Apart from tax benefits, the acquisition of Covidien is also expected to expand Medtronic's product portfolio, as the two companies have little overlapping product domains. Medtronic's product portfolio is focused on cardiovascular devices (defibrillators, pacemakers), diabetes treatment (insulin pumps) and spinal surgery (minimal invasive systems), while Covidien is strong in respiratory treatment (airway ventilation, oximetry monitoring), tissue repair and endomechanical instruments. This is the ideal benefit, and is expected to give the company the ability to diversify its product offering.

The medical device industry has exhibited slow penetration, forcing several consolidations to take place, as witnessed over the last few years. For instance, Stryker (NYSE:SYK), on March 7, completed the acquisition of Pivot Medical, and in 2012, Johnson & Johnson spent $19.7B in medical devices-related acquisitions after acquiring Synthes (a medical device company) in cash and stock.

Combined product offering provides long-term benefits

Covidien PLC reported 2013 revenue of $10 billion and a free cash flow of $1.6 billion. Access to this cash reserve will further enable Medtronic in increasing capital expenditure in 2014 ($10B capex for 2014 in US was announced). Furthermore, Covidien's product offerings are bringing in $10 in annual revenues, which means the deal currently values the stock at about 4.29x in P/S. This is slightly above Medtronic's own P/S of 3.57x and Covidien's 3.14x. However, considering the long-term benefits associated with combining the two companies' product verticals, Medtronic appears well set to dominate the industry.
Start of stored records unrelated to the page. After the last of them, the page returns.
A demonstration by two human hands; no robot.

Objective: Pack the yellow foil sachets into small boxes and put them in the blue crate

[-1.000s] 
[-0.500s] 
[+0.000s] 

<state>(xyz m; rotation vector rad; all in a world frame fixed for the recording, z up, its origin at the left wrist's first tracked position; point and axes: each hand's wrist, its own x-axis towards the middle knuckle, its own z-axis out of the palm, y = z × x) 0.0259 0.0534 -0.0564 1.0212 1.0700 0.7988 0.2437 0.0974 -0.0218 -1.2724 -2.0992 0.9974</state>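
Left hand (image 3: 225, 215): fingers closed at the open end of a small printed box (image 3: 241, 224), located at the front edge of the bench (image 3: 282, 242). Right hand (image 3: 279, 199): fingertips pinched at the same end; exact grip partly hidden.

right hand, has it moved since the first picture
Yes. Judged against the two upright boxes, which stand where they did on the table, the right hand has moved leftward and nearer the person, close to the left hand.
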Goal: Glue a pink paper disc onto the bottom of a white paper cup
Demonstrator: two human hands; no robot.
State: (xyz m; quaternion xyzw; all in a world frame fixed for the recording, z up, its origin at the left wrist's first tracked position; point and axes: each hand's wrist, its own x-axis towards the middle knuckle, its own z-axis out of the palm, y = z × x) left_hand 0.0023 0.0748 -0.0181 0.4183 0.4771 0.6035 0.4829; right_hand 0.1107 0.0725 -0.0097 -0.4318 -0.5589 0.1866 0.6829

The combined product portfolio will help make inroads into new geographies where either Medtronic or Covidien had less presence earlier and compete strongly against market leaders Johnson & Johnson (NYSE:JNJ) and Siemens (OTCPK:SIEGY).

Medtronic reported a 3% revenue growth to $17 billion for the year ended April 2014, while Covidien's grew by a paltry 2.7%. Therefore, both companies are experiencing low revenue growth rates, and combining the two might just provide the needed impetus to augment each other in various markets.

Medtronic's outlook for 2015 is positive, with 3-5% revenue growth and ~$4 full-year EPS. The stock price of Medtronic has been in a long-term uptrend since 2013, with the price rising 50% since then.

Based on 2014 earnings before tax, about $740 million tax saving can be achieved per year if the deal goes through. With product diversification and other benefits, the deal is expected to increase the long-term price target further.


In summary, Medtronic's acquisition of Covidien will bring several benefits to the company. The immediate benefits would be in the form of reduced tax burden, which would help channel more income to shareholders, while the long-term benefits include expansion of product offering and a widened addressable market.

While some would argue that the company is running away from a tax burden that has seen so many companies stash their cash outside of the US, the bottom line is that this move is necessary in bid to deliver value for money to shareholders as the market becomes more hostile.

Disclosure: The author has no positions in any stocks mentioned, and no plans to initiate any positions within the next 72 hours. The author wrote this article themselves, and it expresses their own opinions. The author is not receiving compensation for it (other than from Seeking Alpha). The author has no business relationship with any company whose stock is mentioned in this article.